TASK STATEMENT =
Restrict the output to the lines below starting at the one that contains "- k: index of" and ending at the one that contains "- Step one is", and restate them word for word, both ends included.

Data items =
((

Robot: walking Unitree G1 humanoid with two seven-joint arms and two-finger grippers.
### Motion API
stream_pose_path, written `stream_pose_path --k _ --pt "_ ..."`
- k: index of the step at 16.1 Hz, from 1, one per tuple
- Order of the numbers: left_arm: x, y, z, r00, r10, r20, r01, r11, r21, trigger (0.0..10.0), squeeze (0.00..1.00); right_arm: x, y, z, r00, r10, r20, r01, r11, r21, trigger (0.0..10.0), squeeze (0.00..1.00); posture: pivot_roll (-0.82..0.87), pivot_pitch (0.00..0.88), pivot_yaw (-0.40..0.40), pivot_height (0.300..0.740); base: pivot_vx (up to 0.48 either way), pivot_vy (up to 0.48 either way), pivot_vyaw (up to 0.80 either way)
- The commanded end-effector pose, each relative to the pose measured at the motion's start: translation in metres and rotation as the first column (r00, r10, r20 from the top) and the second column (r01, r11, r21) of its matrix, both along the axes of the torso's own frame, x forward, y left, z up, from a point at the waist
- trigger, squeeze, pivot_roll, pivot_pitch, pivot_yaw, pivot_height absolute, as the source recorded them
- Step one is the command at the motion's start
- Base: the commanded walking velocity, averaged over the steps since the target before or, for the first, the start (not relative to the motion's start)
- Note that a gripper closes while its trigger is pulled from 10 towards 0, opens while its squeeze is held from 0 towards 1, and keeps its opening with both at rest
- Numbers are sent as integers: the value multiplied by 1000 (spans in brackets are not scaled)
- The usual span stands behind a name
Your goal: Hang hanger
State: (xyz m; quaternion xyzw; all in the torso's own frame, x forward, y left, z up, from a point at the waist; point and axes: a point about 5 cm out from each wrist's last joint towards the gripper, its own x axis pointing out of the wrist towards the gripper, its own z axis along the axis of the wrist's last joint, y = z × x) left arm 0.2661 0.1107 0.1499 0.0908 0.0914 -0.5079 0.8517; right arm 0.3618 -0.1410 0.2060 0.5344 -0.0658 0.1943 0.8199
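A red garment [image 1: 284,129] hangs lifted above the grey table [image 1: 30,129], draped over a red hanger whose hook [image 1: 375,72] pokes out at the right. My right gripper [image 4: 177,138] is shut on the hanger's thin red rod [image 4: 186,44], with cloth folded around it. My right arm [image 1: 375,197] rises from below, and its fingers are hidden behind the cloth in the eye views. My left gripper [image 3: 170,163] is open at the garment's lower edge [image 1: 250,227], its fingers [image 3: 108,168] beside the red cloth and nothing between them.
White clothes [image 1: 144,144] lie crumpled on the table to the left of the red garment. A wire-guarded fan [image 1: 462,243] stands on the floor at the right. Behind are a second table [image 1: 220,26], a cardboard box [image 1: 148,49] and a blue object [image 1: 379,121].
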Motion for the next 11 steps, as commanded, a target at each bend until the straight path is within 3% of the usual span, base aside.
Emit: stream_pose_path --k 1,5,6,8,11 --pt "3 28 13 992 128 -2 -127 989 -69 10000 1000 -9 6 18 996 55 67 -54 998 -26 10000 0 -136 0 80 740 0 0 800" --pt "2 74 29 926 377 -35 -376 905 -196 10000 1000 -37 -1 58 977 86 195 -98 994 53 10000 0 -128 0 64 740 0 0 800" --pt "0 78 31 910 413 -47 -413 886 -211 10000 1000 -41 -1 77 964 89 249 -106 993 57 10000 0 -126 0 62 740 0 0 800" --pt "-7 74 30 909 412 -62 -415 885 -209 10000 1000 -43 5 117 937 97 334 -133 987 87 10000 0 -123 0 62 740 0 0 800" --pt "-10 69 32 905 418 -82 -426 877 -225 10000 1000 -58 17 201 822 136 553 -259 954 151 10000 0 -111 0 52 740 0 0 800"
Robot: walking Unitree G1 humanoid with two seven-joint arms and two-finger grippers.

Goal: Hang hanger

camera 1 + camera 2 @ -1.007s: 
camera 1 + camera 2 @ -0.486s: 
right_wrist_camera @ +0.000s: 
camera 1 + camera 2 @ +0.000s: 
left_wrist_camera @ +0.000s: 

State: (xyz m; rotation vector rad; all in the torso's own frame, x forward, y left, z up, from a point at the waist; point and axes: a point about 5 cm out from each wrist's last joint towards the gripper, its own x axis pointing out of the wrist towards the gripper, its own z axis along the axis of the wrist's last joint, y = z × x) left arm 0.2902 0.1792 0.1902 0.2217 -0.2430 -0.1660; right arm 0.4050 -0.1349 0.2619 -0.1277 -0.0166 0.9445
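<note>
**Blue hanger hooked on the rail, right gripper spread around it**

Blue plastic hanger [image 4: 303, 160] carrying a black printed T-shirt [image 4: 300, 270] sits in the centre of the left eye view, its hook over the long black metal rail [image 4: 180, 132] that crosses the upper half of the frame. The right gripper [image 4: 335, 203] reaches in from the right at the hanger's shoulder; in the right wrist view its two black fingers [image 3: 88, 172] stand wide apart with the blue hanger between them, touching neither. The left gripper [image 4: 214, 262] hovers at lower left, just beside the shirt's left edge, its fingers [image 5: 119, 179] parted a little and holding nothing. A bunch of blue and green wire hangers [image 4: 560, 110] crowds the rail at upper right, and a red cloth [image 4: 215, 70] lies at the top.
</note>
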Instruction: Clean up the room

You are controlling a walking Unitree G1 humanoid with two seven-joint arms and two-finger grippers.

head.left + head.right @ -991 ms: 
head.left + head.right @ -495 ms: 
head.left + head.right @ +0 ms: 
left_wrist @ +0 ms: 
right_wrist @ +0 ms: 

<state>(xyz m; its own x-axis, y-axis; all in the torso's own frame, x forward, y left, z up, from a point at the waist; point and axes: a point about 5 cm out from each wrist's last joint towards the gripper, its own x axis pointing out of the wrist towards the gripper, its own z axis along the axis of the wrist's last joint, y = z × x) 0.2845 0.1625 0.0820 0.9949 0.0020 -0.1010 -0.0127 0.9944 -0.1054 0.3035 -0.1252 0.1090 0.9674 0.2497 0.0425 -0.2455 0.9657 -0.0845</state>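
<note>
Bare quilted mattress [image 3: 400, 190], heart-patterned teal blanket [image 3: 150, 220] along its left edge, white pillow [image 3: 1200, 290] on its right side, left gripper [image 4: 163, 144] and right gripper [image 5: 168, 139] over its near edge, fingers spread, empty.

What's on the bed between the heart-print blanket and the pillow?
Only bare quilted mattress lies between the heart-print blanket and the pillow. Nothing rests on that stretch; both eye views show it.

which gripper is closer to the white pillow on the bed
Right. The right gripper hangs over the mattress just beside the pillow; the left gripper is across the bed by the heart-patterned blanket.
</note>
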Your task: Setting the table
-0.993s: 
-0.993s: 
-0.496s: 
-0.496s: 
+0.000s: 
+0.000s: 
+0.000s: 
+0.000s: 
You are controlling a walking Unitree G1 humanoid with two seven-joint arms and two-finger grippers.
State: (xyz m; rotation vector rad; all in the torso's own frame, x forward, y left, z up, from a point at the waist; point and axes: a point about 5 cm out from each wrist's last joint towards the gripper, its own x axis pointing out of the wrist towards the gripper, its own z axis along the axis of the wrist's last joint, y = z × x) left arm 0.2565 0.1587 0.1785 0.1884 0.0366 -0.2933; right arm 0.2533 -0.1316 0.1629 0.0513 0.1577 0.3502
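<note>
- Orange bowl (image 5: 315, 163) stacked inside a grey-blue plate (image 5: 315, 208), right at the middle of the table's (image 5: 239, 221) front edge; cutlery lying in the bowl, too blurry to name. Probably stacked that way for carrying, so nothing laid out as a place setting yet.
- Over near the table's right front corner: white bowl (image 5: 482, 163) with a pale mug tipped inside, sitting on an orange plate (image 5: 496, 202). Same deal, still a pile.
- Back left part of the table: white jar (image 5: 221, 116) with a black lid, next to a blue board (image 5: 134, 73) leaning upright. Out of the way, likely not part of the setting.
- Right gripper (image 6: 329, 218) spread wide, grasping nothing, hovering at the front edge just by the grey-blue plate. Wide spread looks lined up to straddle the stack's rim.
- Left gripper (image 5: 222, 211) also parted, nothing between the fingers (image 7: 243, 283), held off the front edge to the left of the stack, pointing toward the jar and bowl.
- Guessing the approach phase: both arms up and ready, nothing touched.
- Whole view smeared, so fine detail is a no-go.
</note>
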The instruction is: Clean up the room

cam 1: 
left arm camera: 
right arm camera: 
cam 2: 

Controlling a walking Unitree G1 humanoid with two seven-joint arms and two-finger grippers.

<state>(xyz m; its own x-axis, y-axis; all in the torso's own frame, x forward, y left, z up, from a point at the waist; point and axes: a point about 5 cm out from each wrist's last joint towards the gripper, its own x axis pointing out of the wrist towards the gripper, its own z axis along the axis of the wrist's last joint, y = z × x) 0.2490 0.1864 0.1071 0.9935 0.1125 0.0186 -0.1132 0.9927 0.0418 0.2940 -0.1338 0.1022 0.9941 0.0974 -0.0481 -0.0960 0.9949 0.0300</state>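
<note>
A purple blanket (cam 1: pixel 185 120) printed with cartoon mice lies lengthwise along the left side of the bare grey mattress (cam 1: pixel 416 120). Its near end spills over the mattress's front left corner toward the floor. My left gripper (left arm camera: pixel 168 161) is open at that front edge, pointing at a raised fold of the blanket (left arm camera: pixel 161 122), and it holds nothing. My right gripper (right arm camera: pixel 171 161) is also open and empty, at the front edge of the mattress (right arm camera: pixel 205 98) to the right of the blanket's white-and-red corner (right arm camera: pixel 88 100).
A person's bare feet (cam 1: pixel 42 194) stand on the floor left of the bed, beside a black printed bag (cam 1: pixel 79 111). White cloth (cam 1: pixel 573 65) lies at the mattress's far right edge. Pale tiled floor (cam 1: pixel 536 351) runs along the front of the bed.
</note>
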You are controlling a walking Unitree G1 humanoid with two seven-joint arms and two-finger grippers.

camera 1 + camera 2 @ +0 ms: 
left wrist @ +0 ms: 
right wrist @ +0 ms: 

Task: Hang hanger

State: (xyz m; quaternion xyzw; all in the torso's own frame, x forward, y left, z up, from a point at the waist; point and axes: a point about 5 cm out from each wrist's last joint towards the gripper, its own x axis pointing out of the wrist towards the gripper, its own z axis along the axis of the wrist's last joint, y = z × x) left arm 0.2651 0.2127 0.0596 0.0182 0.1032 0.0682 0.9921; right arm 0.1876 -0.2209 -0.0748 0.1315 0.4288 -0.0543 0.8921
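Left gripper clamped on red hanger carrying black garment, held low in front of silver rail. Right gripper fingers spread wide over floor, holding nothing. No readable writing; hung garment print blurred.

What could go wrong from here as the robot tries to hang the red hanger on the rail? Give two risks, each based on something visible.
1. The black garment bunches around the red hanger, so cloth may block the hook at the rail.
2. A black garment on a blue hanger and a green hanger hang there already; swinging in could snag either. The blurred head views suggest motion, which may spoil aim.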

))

PROBLEM SOLUTION =
- k: index of the step at 16.1 Hz, from 1, one per tuple
- Order of the numbers: left_arm: x, y, z, r00, r10, r20, r01, r11, r21, trigger (0.0..10.0), squeeze (0.00..1.00); right_arm: x, y, z, r00, r10, r20, r01, r11, r21, trigger (0.0..10.0), squeeze (0.00..1.00); posture: pivot_roll (-0.82..0.87), pivot_pitch (0.00..0.88), pivot_yaw (-0.40..0.40), pivot_height (0.300..0.740); base: pivot_vx (up to 0.48 either way), pivot_vy (up to 0.48 either way), pivot_vyaw (up to 0.80 either way)
- The commanded end-effector pose, each relative to the pose measured at the motion's start: translation in metres and rotation as the first column (r00, r10, r20 from the top) and the second column (r01, r11, r21) of its matrix, both along the axes of the torso's own frame, x forward, y left, z up, from a point at the waist
- trigger, squeeze, pivot_roll, pivot_pitch, pivot_yaw, pivot_height absolute, as the source recorded them
- Step one is the command at the motion's start

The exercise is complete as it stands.